__WHAT TO WORK ON__
How many lines in the data below have the string "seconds"? Reply with the number alone.

__RECORDS TO PROCESS__
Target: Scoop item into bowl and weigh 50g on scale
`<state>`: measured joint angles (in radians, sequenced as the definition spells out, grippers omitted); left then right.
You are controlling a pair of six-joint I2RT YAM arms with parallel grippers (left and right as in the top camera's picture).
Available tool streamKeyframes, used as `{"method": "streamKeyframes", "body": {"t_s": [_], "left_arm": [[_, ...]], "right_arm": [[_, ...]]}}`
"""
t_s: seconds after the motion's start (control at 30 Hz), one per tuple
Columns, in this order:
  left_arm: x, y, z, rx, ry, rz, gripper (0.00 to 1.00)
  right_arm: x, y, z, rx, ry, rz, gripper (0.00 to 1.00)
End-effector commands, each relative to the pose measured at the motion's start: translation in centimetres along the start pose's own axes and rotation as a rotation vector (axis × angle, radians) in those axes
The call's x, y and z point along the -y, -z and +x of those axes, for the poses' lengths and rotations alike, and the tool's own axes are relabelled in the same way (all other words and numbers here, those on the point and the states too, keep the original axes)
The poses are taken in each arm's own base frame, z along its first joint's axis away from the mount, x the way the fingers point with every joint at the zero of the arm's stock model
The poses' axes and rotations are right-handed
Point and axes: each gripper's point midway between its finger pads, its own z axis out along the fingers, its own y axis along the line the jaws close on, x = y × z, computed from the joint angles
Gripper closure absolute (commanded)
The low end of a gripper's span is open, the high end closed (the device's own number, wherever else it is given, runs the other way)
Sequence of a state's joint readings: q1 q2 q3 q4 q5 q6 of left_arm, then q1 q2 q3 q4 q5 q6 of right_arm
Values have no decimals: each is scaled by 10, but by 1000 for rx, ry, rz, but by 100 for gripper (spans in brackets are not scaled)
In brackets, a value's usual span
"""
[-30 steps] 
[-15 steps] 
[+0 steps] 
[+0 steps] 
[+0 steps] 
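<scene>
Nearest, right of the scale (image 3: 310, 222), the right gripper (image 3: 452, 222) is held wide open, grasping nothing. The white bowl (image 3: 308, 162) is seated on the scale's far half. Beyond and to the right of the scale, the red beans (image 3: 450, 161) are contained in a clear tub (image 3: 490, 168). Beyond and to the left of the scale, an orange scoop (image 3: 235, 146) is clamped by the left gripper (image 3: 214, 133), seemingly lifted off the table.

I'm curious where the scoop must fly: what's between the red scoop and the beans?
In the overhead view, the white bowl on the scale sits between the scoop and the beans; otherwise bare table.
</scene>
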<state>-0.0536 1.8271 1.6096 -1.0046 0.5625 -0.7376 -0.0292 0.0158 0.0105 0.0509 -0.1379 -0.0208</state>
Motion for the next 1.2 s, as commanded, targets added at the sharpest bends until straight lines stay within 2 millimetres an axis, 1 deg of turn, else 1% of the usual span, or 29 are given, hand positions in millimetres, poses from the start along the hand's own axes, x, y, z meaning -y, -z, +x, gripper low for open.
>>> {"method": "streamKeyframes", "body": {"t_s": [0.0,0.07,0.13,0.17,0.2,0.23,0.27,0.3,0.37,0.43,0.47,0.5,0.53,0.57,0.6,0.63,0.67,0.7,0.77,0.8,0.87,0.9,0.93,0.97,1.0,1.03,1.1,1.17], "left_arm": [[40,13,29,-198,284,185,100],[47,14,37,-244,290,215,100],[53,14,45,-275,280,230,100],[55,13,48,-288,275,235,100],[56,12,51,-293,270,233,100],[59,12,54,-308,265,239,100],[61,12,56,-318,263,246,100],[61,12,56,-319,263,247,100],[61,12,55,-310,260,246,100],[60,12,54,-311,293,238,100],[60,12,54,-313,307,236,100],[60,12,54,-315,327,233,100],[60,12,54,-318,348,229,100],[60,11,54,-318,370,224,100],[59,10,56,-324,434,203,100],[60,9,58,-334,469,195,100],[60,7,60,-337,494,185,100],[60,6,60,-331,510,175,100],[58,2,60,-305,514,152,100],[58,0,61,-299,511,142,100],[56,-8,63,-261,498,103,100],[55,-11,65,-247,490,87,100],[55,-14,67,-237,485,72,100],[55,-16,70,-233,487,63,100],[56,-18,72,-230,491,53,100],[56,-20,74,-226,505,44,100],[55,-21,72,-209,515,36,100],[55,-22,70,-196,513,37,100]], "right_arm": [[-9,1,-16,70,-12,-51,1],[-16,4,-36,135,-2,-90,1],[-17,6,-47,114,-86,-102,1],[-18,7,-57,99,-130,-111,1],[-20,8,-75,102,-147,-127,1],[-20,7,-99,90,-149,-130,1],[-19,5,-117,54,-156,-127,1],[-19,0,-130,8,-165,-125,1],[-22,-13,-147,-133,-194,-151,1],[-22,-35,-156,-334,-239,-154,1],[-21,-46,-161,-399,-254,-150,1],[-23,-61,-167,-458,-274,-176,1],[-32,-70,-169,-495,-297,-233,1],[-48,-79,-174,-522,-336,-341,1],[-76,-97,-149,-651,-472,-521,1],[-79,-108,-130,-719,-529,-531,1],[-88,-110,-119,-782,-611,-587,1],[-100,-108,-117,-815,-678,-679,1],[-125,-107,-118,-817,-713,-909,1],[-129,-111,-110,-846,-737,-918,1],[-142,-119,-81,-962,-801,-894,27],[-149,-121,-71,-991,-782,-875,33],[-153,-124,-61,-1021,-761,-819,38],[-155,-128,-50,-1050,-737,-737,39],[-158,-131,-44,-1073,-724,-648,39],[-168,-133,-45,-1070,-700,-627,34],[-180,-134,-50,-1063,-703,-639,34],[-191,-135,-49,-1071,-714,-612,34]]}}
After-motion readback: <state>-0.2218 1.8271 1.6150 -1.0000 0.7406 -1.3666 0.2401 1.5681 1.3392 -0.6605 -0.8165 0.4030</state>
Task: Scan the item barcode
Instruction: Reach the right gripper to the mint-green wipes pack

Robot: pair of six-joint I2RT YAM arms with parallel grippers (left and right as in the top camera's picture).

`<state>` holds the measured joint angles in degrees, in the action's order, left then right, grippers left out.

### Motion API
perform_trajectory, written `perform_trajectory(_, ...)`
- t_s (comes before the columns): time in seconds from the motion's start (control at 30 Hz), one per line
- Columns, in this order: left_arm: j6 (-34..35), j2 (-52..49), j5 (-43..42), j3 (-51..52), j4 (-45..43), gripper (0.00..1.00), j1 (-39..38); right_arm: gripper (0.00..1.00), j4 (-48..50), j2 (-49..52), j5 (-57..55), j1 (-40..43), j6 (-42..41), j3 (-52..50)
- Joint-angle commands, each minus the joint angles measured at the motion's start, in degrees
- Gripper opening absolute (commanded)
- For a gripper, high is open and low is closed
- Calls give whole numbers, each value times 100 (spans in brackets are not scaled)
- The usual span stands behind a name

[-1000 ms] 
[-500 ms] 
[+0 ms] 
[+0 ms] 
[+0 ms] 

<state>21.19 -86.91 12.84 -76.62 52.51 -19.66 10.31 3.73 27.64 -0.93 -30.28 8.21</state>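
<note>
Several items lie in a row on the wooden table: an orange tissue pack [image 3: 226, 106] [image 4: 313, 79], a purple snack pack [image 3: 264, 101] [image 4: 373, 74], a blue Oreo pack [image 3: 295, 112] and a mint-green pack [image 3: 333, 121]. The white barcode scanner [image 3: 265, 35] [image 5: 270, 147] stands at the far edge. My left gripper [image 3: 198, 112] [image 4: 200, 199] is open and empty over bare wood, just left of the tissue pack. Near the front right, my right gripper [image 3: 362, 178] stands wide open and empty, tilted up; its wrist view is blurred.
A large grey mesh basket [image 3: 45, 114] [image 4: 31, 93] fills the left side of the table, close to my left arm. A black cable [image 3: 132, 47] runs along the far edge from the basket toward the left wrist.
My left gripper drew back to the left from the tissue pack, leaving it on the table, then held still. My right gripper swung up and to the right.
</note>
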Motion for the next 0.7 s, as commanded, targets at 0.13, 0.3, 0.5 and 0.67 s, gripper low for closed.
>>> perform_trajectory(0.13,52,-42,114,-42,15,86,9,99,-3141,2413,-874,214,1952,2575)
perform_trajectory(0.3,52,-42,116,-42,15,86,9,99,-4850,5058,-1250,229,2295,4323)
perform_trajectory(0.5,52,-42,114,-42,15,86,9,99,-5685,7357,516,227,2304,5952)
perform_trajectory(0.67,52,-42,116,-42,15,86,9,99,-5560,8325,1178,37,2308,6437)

__RESULT OF THIS TASK__
2